OK ignore supplimentals etc for a moment - as all DCs have this problem and have a look at the cache dates for pages that are indexed...... some of these pages have only been fetched by Mozzilla Googlebot (even on the same day as normal Googlebot visited)
Eg. On the test DC I have a homepage cached 30th November at 5:40 - fetched by Mozilla Googlebot - while on the other DCs it is cached on 30th November at 3:40 - fetched by normal Googlebot.
So in many ways this does look like building a whole new index parrellel to the existing index - with largely Mozilla Googlebot crawl data.
Some pages appear very old - eg another page is cached on the test dc on 6th November - but on the other dcs it has cache in December - checking the logs - 6th November was the last time Mozilla Googlebot visited this page.
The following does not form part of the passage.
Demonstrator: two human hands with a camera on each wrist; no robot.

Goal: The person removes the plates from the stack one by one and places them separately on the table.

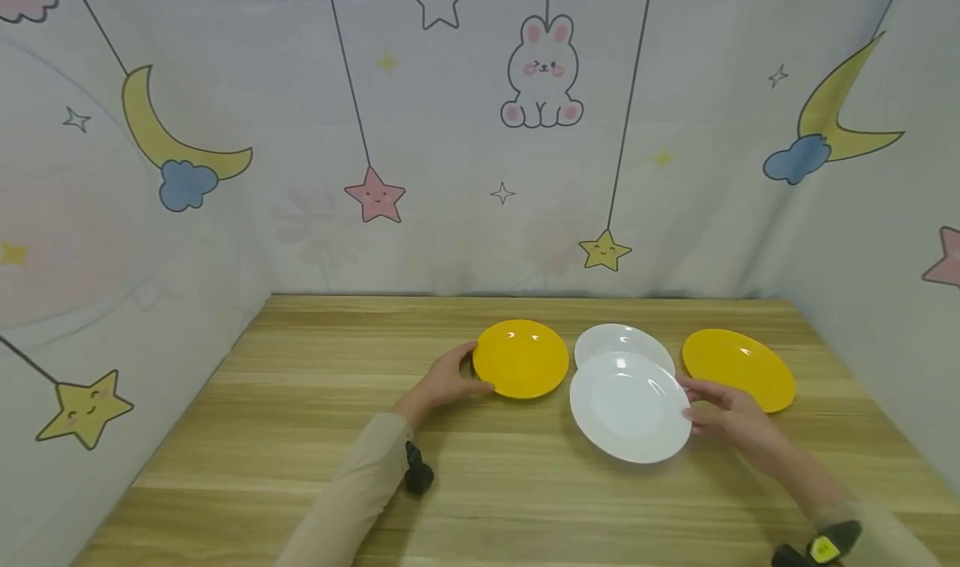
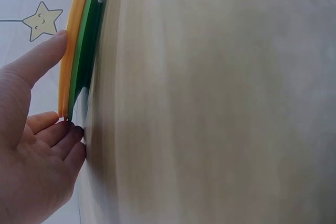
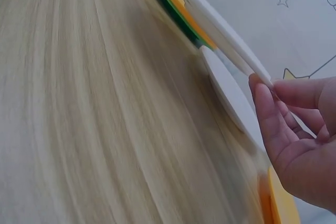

OK - there are pages in the test DC only visited by normal Googlebot - however, pages crawled by Mozilla Googlebot do not appear on other DCs.
The newest pages on the DC crawled by Mozilla Googlebot seem to be in November - eg no pages crawled by Mozilla Googlebot in December have made it to the index yet.
Some pages crawled by Mozilla Googlebot in November have not made it to the index - so I dont know if G are working with a sample data size......
For confirmation that this is a whole new build of the index MC said on his blog:-
"the test data center certainly has some different crawling and indexing characteristics."
OK - folks remember also that MC said that this index will roll out in months and is in a test state so I guess no need for early panic stations and slagging of Google in this thread.
Now 301s, 302s, Canonicals - for me a lot more 301s Google has crawled and indexed correctly. 302s - still lots in the index (mainly supplimentals) - not seeing any new 302s that show the url of the linking site but the content of the destination site (seeing the newest at about August 2005 time) - no doubt others may find some.
What are other observations people have seen with the new crawling and indexing on this test dc.